AI-Ready AWS Infrastructure

AI projects don't fail because of the model — they fail because of the infrastructure supporting it. A disorganized AWS account with no cost controls or network segmentation multiplies risk and spend from day one. CloudTing puts the foundations in order: IAM, networking, observability, and cost controls, so that when AI workloads arrive, the infrastructure is already ready.

What's included?

  • AWS account structure review and organization (Organizations, SCPs)
  • IAM hardening: least-privilege roles for AI workloads
  • Network segmentation (VPC) to isolate AI workloads from the rest of the environment
  • Encryption at rest and in transit for training data and inference
  • Baseline observability: CloudWatch with token consumption metrics and per-service costs
  • Billing alerts for AWS Bedrock, SageMaker, and S3 (data storage)
  • S3 and data services configuration review: access, lifecycle, and costs

Who is this for?

  • Teams that want to adopt AI on AWS (Bedrock, SageMaker) but whose account isn't ready yet
  • Companies that received an unexpected Bedrock bill and need visibility and control
  • CTOs who want to start an AI project with the right controls in place from day one

Our honest scope

CloudTing does not implement AI models. What we do is ensure the infrastructure supporting them is organized, secure, and with costs under control — which is exactly what fails when an AI project starts without preparation. It's our core work, applied to an AI adoption context.

How we work with you

  • 30-min initial call to understand your AWS environment and AI adoption goals
  • Diagnosis with an AWS Health Check focused on AI workload controls
  • Statement of Work (SoW) with scope, deliverables, and SLA, under NDA and a 12-month master agreement
  • Sprint-based implementation of prioritized controls
  • Ongoing operations with monthly reporting and quarterly reviews

Frequently asked questions

Does CloudTing implement AI models?

No. We specialize in the infrastructure that supports them: organized accounts, secure networks, and cost control. Your team or an ML specialist handles model adoption — we make sure AWS is ready to receive it.

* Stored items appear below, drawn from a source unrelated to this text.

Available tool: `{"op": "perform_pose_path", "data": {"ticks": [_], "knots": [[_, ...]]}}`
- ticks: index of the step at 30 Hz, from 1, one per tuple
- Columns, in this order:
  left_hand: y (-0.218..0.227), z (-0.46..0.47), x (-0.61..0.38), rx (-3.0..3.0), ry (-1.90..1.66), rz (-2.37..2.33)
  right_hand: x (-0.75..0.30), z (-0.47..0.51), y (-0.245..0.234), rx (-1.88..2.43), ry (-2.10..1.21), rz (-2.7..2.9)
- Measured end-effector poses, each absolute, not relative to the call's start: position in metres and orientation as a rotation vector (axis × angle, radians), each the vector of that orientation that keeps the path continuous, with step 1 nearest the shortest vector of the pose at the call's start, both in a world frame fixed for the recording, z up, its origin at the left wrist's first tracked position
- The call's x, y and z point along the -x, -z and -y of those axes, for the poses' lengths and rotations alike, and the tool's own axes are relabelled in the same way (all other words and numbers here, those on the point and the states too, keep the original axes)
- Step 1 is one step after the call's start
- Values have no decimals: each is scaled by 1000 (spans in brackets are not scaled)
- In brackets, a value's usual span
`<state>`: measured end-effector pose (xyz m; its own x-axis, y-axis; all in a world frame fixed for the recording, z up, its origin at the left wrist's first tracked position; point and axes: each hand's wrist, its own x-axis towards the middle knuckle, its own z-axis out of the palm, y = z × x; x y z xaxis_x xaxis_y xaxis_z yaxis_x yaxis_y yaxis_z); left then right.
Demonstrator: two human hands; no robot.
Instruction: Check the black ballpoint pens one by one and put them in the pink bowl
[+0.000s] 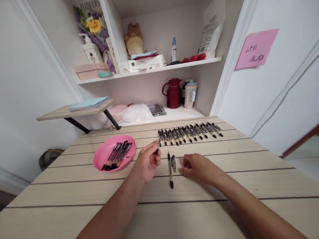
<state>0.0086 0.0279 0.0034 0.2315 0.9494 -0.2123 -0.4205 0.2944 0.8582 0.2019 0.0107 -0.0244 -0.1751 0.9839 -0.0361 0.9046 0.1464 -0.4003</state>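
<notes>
My left hand pinches a slim dark pen, its clear upper part slanting up past the fingertips. On the wooden table between the hands lies an uncapped pen, with a black-and-silver pen cap just to its right. My right hand rests low over the table right of that cap, fingers curled together; what they hold, if anything, is hidden. Beyond the hands, several pens and caps lie side by side in a long row. To the left, a pink bowl contains several capped pens.
A small raised wooden shelf with paper pads stands at the back left. Behind the table, a white cabinet holds a red jug, a speckled cup and a plastic bag. A pink note sticks to the right wall.
</notes>
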Motion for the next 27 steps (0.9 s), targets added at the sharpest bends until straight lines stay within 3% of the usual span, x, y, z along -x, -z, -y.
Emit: {"op": "perform_pose_path", "data": {"ticks": [8, 17, 27], "knots": [[-3, -24, -6, -702, -982, -761, -196, -7, 29, 1642, -604, 2248], [9, -4, -26, -1158, -643, -824, -225, -26, 14, 1049, -1105, 933], [8, 3, -31, -1248, -566, -861, -224, -21, 8, 877, -1239, 866]]}}
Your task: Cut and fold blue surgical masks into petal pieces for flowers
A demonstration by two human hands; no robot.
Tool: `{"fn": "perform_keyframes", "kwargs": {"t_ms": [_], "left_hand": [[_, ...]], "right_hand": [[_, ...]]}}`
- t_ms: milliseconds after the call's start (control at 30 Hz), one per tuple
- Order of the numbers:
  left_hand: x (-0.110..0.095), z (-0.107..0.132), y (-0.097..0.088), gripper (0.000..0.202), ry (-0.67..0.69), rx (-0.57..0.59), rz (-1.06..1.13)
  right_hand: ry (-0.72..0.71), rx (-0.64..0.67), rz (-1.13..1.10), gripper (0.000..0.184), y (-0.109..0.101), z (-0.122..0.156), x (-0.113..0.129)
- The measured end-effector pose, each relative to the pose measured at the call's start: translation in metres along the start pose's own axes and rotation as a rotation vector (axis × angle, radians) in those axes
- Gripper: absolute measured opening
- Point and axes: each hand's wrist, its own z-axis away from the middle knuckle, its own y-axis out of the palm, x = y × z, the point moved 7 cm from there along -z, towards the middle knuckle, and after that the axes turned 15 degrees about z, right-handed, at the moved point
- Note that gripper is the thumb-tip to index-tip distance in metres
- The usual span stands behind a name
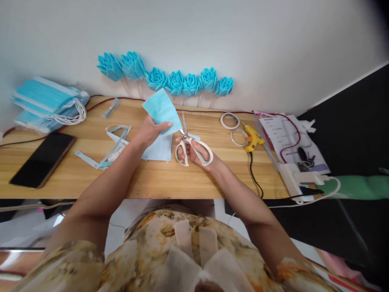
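Note:
My left hand pinches a piece of light blue mask fabric, its thumb lying on the front face. In my right hand is a pair of scissors with cream handles, fingers through the loops. The blades are spread and point away from me, right at the fabric's lower right corner. Beneath the hands a paler blue sheet lies flat on the wooden table. Cut-off strips are heaped left of my left forearm.
Several blue fabric flowers on sticks lean against the wall. At left are a stack of face masks and a phone. A yellow glue gun, tape rolls, papers and a power strip occupy the right side.

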Motion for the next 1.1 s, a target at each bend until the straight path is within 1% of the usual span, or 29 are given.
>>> {"fn": "perform_keyframes", "kwargs": {"t_ms": [133, 367, 500, 667, 833, 967, 1100], "left_hand": [[0.0007, -0.002, -0.0034, 0.055, 0.004, -0.008, -0.03], [-0.0019, 0.0003, -0.0001, 0.051, -0.008, -0.038, 0.033], [0.0005, -0.0001, -0.0008, 0.05, -0.008, -0.022, 0.067], [0.0019, 0.0003, 0.0005, 0.05, -0.02, -0.005, 0.065], [0.0008, 0.0008, 0.0041, 0.056, -0.014, 0.012, 0.105], [0.0004, 0.0007, 0.0049, 0.058, -0.006, 0.018, 0.108], [-0.0003, 0.0012, 0.005, 0.059, -0.014, 0.011, 0.128]], "right_hand": [[-0.027, 0.004, 0.018, 0.049, 0.001, -0.0002, 0.0034], [-0.018, -0.021, 0.012, 0.053, -0.0005, -0.0009, 0.0017], [-0.01, -0.056, -0.006, 0.058, -0.003, -0.0001, 0.001], [-0.004, -0.065, -0.003, 0.051, -0.0024, 0.0008, 0.0014], [-0.009, -0.089, -0.05, 0.052, -0.0001, 0.0018, 0.0058], [0.01, -0.112, -0.046, 0.049, 0.0, 0.0025, 0.0067], [-0.019, -0.093, -0.058, 0.051, 0.0001, 0.0022, 0.0065]]}}
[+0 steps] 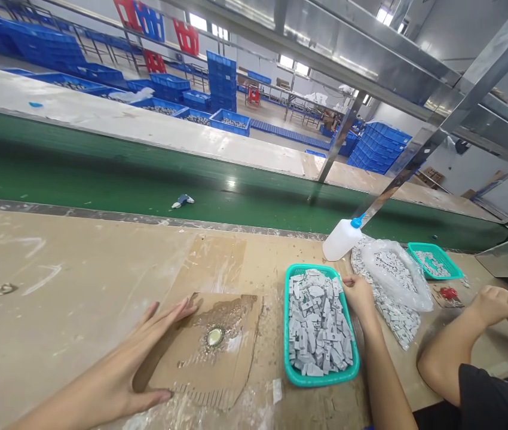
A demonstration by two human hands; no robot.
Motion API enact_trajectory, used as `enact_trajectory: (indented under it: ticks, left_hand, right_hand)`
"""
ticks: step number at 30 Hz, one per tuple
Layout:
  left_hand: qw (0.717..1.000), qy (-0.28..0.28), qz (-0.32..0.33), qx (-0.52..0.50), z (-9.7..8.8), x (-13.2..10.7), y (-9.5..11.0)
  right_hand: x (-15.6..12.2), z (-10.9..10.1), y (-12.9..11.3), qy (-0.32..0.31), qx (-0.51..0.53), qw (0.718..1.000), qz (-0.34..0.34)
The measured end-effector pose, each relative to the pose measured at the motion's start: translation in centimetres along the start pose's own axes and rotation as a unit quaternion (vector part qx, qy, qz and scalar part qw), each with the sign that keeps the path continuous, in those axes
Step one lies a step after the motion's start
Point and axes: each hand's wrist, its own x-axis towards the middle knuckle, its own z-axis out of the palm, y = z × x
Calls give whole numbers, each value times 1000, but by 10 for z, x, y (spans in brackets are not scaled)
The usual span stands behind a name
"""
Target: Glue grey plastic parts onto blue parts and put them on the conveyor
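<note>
My left hand (146,352) rests at the left edge of a torn piece of cardboard (204,376), fingers stretched out and thumb apart. On the cardboard lies a small round cap-like piece (214,338) in a wet, glossy patch. To the right stands a green plastic basket (287,334) heaped with small grey parts (321,322). My right hand (360,298) grips the basket's right rim near its far corner; part of the fingers is hidden.
Behind the basket, a white squeeze bottle (342,240) with a blue nozzle leans beside a plastic bag of grey parts (392,275). Farther right are another green basket (453,270) and a co-worker's arms (455,334). A green conveyor belt (137,194) runs behind the table, carrying a small blue-and-white piece (183,201).
</note>
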Motion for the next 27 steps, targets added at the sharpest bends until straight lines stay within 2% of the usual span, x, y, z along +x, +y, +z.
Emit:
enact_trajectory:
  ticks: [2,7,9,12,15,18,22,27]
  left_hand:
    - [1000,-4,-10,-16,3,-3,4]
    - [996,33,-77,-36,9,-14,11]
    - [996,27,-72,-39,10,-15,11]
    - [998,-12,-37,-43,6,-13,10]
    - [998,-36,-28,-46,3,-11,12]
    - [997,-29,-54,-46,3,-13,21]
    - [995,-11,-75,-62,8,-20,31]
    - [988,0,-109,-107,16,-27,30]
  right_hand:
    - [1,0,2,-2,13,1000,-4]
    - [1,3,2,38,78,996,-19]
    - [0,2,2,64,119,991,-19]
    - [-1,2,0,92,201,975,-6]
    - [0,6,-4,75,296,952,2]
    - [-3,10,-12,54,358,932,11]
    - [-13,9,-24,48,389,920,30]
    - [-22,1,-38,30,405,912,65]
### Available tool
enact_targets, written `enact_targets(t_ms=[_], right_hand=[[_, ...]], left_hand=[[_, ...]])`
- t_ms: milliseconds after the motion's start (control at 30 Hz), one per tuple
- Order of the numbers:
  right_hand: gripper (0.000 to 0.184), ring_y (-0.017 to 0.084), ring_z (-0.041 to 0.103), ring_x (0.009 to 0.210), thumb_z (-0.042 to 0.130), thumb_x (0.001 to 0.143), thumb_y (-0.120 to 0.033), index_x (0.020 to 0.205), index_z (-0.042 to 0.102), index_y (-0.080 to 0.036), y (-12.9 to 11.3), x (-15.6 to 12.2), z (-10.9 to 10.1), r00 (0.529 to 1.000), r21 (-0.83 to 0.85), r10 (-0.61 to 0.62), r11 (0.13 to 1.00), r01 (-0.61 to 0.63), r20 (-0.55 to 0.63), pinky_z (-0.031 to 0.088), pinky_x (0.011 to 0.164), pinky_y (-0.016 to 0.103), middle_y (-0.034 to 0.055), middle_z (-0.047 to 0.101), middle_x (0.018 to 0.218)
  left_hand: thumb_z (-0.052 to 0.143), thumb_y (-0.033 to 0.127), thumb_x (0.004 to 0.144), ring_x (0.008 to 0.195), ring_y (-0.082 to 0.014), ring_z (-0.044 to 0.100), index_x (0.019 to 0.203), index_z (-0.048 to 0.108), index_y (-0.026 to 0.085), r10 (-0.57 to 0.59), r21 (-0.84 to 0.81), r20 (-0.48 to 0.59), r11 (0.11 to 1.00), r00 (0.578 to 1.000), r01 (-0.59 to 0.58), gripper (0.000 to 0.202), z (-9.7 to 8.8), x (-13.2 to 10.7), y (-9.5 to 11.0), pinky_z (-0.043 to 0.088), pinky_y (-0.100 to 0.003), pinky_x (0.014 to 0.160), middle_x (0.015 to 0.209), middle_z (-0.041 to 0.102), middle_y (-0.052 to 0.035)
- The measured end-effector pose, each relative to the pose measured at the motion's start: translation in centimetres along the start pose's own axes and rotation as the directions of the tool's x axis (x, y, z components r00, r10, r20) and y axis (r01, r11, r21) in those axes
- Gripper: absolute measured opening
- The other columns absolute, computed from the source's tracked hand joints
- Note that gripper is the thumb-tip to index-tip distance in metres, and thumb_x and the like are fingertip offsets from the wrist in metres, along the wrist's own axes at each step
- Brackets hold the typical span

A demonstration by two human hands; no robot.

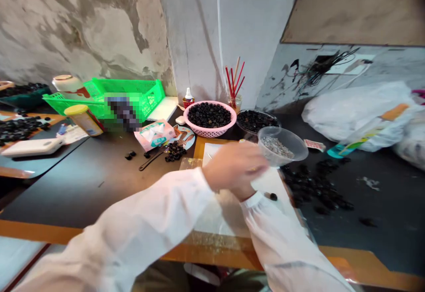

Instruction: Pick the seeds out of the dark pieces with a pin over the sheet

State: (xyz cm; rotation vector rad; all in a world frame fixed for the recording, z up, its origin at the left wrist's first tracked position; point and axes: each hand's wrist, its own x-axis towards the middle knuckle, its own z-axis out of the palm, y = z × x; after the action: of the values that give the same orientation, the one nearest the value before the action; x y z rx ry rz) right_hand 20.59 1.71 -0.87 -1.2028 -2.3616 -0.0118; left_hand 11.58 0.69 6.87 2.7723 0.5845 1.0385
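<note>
One hand grips a clear plastic bowl; grey grains inside

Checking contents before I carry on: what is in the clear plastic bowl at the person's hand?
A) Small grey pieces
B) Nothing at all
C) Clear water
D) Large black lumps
A: the clear plastic bowl held up at the hand shows small grey pieces in its bottom, unlike the dark lumps in the pink basket.

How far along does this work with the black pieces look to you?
Done, it seems: a pink basket and a clear bowl hold dark pieces. In hand: a hand holds a clear cup of grey bits. Left, probably: loose dark pieces lying on the tabletop.
</note>
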Motion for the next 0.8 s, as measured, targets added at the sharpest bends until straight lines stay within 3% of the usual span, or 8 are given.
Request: enact_targets(t_ms=[33,100,167,200,300,467,600,800], right_hand=[[0.022,0.022,0.064,0.101,0.052,0.102,-0.031,0.111,0.069,-0.02,-0.1,-0.1,-0.5,0.998,0.003,0.044,0.999,-0.043,-0.038,0.055,0.085,0.04,0.01,0.067,0.112],[0.018,0.024,0.061,0.103,0.059,0.098,-0.028,0.102,0.074,-0.019,-0.5,-0.1,-1.2,0.973,0.099,0.176,0.982,-0.163,-0.146,0.052,0.089,0.04,0.0097,0.067,0.104],[0.009,0.023,0.061,0.1,0.07,0.09,-0.025,0.093,0.077,-0.02,-1.0,0.0,-1.5,0.914,0.281,0.323,0.926,-0.251,-0.247,0.051,0.09,0.037,0.0074,0.064,0.096],[0.005,0.022,0.061,0.098,0.074,0.087,-0.023,0.088,0.078,-0.021,-1.3,0.1,-1.5,0.885,0.373,0.38,0.888,-0.269,-0.268,0.051,0.09,0.036,0.0059,0.062,0.093],[0.007,0.02,0.061,0.095,0.075,0.084,-0.02,0.086,0.08,-0.025,-2.1,0.2,-0.9,0.878,0.51,0.423,0.818,-0.265,-0.223,0.05,0.088,0.034,0.0031,0.059,0.09],[0.007,0.02,0.06,0.098,0.075,0.085,-0.023,0.09,0.08,-0.026,-2.7,0.3,-0.2,0.921,0.522,0.353,0.824,-0.221,-0.167,0.048,0.091,0.033,0.0032,0.061,0.095],[0.026,0.022,0.061,0.102,0.073,0.088,-0.029,0.114,0.074,-0.025,-0.2,0.1,-1.5,0.972,0.306,0.19,0.942,-0.14,-0.138,0.046,0.095,0.034,0.0053,0.07,0.106],[0.017,0.029,0.06,0.101,0.066,0.09,-0.021,0.102,0.078,-0.018,4.8,-1.0,-3.1,0.945,-0.003,0.31,0.95,-0.313,-0.104,0.042,0.097,0.043,0.0113,0.073,0.101]], left_hand=[[0.052,0.033,0.097,0.087,-0.0214,0.063,0.088,0.072,0.021,-0.193,-0.047,-0.125,0.981,0.973,0.188,0.026,-1.6,-2.1,-1.1,0.048,-0.035,0.077,0.088,0.072,-0.0076],[0.055,0.036,0.094,0.08,-0.0198,0.063,0.088,0.073,0.019,-0.619,-0.263,-0.24,0.783,0.748,0.564,0.026,-3.6,-6.1,-3.1,0.049,-0.032,0.072,0.086,0.072,-0.006],[0.06,0.045,0.089,0.066,-0.0168,0.06,0.092,0.075,0.017,-0.828,-0.467,0.001,0.496,0.561,0.732,0.032,-4.2,-8.9,-4.4,0.047,-0.029,0.059,0.079,0.071,-0.0043],[0.063,0.048,0.086,0.066,-0.0161,0.061,0.092,0.075,0.016,-0.844,-0.534,0.12,0.389,0.522,0.751,0.034,-4.2,-9.8,-4.6,0.047,-0.028,0.058,0.081,0.071,-0.0049],[0.071,0.051,0.08,0.072,-0.0155,0.063,0.089,0.074,0.015,-0.795,-0.661,0.319,0.203,0.516,0.722,0.037,-3.7,-10.9,-4.4,0.049,-0.025,0.061,0.087,0.072,-0.0065],[0.078,0.046,0.075,0.067,-0.0114,0.059,0.082,0.071,0.014,-0.744,-0.726,0.392,0.112,0.541,0.679,0.034,-3.7,-11.2,-4.2,0.047,-0.023,0.062,0.074,0.068,-0.0017],[0.079,0.046,0.073,0.064,-0.0117,0.06,0.082,0.067,0.015,-0.773,-0.712,0.395,0.084,0.496,0.697,0.034,-3.8,-12.1,-5.1,0.046,-0.022,0.058,0.071,0.067,-0.001],[0.08,0.044,0.072,0.066,-0.0121,0.062,0.085,0.067,0.017,-0.854,-0.728,0.29,0.097,0.433,0.679,0.033,-3.4,-12.8,-6.0,0.047,-0.021,0.056,0.074,0.066,0.0009]])
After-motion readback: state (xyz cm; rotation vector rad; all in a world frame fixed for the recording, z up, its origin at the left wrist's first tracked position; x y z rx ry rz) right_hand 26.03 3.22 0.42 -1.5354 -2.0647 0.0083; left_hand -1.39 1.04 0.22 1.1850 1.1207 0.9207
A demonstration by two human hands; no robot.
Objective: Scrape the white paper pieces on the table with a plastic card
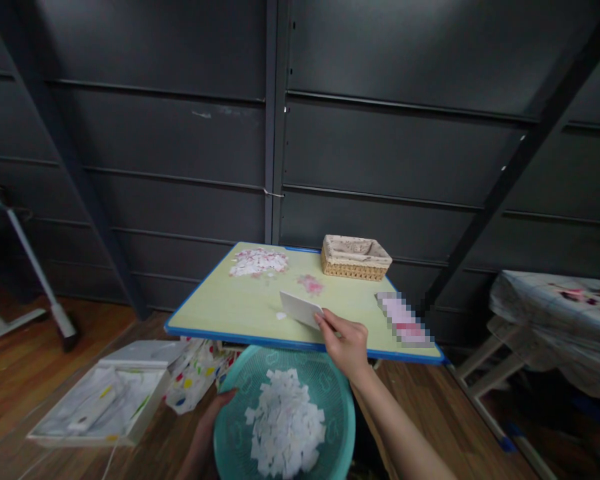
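White card (300, 310) sits pinched in your right hand (349, 341) over the surface (220, 303); your curled left hand (217, 408) grips the teal basket (236, 427).

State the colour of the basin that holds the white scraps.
The basin is teal; it shows in the head view, the only one.

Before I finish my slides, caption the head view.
Right hand holds a flat white piece over the tabletop; left hand on a teal basket of white scraps.
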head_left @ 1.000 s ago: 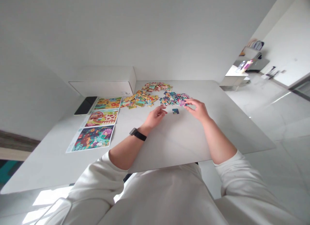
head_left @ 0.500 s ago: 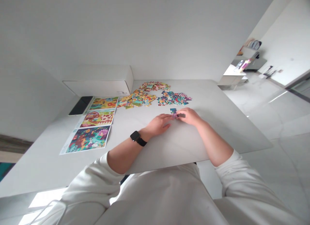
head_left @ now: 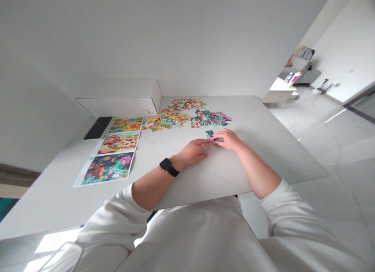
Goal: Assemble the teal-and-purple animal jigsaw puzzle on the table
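Hand, right [head_left: 229, 140]: thumb and fingertips drawn together on the right edge of the purple piece [head_left: 210, 139], grasping it.
Hand, left [head_left: 193, 151]: fingers outstretched, tips at the piece's left edge, gripping nothing; black watch [head_left: 166, 165] on the wrist.
Puzzle join: purple piece on the table [head_left: 187, 188], against the near side of a dark blue piece [head_left: 209, 133]; cannot tell whether they interlock.
Piles: dark multicoloured pile [head_left: 209, 119] just beyond, yellow pile [head_left: 166, 120] leftward, reddish pile [head_left: 188, 104] farthest back.
Left side: three picture sheets [head_left: 118, 142], black-screened device [head_left: 98, 127], white box [head_left: 115, 107] behind.
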Action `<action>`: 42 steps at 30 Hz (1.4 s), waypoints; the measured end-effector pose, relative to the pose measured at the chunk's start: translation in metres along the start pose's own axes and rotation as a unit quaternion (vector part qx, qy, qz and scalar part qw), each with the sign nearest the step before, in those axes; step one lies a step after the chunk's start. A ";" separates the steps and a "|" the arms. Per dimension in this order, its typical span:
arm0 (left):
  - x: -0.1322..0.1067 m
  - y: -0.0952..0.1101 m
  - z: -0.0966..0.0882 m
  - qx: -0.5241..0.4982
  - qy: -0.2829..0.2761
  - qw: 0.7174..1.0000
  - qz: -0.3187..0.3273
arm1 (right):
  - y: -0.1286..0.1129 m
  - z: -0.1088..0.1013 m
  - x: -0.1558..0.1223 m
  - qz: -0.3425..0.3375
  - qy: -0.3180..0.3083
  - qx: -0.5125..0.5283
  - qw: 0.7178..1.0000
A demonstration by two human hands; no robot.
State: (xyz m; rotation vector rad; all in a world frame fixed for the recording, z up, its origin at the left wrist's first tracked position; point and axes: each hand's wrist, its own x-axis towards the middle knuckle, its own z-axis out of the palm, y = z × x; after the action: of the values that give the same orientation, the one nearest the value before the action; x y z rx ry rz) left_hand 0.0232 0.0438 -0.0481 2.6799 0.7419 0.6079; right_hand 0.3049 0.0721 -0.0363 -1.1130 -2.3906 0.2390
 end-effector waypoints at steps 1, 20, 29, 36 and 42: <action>0.000 -0.001 0.000 0.002 0.000 1.000 0.003 | 0.001 0.000 0.000 -0.001 0.000 -0.002 1.000; 0.001 -0.008 0.006 0.005 0.013 1.000 0.020 | -0.001 0.010 0.002 -0.026 -0.013 0.009 1.000; 0.000 -0.009 0.007 0.013 0.009 1.000 0.018 | -0.003 0.011 0.004 0.007 -0.027 -0.006 1.000; 0.001 -0.013 0.009 0.011 0.003 1.000 0.017 | -0.005 0.011 0.004 0.018 -0.026 -0.017 0.999; -0.001 -0.012 0.010 0.008 -0.008 1.000 0.014 | -0.002 0.010 0.004 0.010 -0.016 -0.017 1.000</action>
State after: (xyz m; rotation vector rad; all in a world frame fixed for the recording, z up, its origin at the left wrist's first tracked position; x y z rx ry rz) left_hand 0.0221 0.0513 -0.0619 2.7102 0.7099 0.5883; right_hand 0.2968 0.0745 -0.0429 -1.1567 -2.4216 0.2254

Which AWS AI services do you work with?

We prepare infrastructure for AWS Bedrock, SageMaker, and associated data services such as S3, RDS, and OpenSearch.

How is this different from a standard AWS Health Check?

It focuses specifically on controls that matter for AI workloads: model permissions, per-token cost visibility, training data isolation, and service limits relevant to AI.